• _REQUIRED WORK_: Repeat the lines of the data that follow, please, starting at the first and stopping after the one with "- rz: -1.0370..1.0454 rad".

• _SUPPLIED INFORMATION_:
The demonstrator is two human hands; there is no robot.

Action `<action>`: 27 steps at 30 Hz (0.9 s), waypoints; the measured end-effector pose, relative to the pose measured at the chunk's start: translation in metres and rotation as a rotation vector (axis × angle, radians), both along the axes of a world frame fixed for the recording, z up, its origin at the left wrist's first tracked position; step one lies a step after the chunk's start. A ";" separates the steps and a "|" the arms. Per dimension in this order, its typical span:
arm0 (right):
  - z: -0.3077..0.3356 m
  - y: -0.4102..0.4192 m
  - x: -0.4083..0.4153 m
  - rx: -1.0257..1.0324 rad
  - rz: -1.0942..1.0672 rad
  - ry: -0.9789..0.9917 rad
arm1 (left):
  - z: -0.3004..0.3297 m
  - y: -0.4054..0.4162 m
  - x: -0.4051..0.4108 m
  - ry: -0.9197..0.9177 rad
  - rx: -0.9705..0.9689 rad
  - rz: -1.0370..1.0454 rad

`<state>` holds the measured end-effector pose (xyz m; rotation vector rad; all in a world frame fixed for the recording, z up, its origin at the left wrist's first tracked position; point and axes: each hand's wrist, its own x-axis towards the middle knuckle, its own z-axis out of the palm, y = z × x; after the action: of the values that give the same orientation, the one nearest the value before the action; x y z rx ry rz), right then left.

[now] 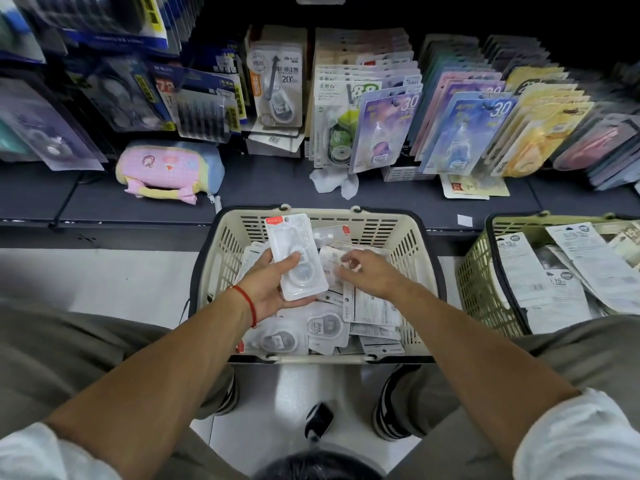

• _YOUR SOLUTION_:
The demonstrator is two human hands; there is no robot.

Action `<action>`: 27 steps at 30 Hz (0.9 s), waypoints; the measured end-effector pose, relative to the pose measured at the chunk's start: translation in metres and rotation as a rotation vector (axis × angle, radians), both along the axes of a world frame fixed for the recording, z up, its origin at the left wrist's first tracked position; step one lies a step after the chunk's start. A ";" separates the steps and a "|" the arms. Per dimension in this order, its typical span:
arm0 (right):
  - z: -0.3077..0.3356 m
  - y: -0.4102..0.4192 m
  - x: -0.4083..0.4153 m
  - rx: -1.0257..1.0324 rad
  - rz: -1.0942..1.0672 rad
  - ry: -0.9789..0.9917 rad
arm1 (left):
  - z: -0.3004..0.3297 m
  - y: -0.4054..0.4162 m
  - x: -0.4051..0.4108 m
  - ry: -0.9197..0.9177 rad
  - rx: -0.9705..0.9689 rad
  - rz: -1.0370..1.0454 rad

No more output will be added to the exercise.